Gig Harbor Academy


“To plant a garden is to believe in tomorrow.”- Audrey Hepburn

In the summer of 2020, mid-COVID, a handful of students and teachers were present on the Gig Harbor Campus, attempting to navigate the health and safety procedures necessitated by the pandemic. After months of complete lockdown, Washington State allowed small, masked groups to come together again in what can only be described as a pandemic era experiment to keep the virus at bay while allowing young children to grow and give parents an opportunity to work.

The campus was seemingly taken over by wildlife in our absence. Birds had nested in abandoned boots on the porch and in the walking-cups hanging off the building. A squirrel family found its way into the shed to escape the springtime rain. Raccoons ran freely in the playground. We are fortunate to share the area with wildlife during normal school operations, but the animals frolicked in uninterrupted freedom in our absence.

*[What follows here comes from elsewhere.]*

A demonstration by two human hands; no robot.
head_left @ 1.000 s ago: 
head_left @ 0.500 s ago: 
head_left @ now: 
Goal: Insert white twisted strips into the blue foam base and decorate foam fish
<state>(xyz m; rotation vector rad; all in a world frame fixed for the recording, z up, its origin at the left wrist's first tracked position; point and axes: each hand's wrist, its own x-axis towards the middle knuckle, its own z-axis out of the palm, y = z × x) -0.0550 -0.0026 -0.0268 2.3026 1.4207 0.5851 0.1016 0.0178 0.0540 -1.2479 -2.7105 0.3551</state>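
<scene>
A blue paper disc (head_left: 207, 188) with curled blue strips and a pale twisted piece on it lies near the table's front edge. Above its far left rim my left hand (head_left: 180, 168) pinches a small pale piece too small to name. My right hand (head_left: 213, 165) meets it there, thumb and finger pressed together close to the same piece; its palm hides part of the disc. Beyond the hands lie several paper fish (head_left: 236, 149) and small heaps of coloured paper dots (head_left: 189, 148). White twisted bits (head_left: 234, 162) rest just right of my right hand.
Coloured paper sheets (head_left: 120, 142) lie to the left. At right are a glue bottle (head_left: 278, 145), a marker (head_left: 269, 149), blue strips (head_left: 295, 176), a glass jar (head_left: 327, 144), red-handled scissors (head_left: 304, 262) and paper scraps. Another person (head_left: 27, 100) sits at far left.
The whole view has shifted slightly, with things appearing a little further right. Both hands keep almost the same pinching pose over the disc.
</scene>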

Gently, the children and teachers reasserted human presence, privileged to observe the natural world and inspired by its resilience. Teacher Auburn and her intrepid group of school-agers tackled the clean-up and beautification of the preschool garden area, a project worthy of a professional landscaping team. They broke down the neglected area, digging out ancient railroad ties whose creosote had long been rejected by eco-aware individuals for decades. The area was leveled by children wielding shovels and rakes. New beds were raised using repurposed beams. Nutrient-rich soil was delivered and placed.

Repurposed food cans received a coat of fun-color paint and drainage holes drilled. Fallen branches created archways. A tractor tire rolled across the campus to form a fairy garden within a garden. “Boot Birds” were relocated. A dad brought newly carved log seating. Tools and bug-catchers added to shelves on the fence. Herbs and flowers planted. After many weeks of planning and labor, a garden space emerged that both children and animal friends could enjoy! More importantly, pandemic weary people worked together in concert, breathing fresh air, using their hands to dig deeply into the earth as inner strength and spirit to inspire hope and healing.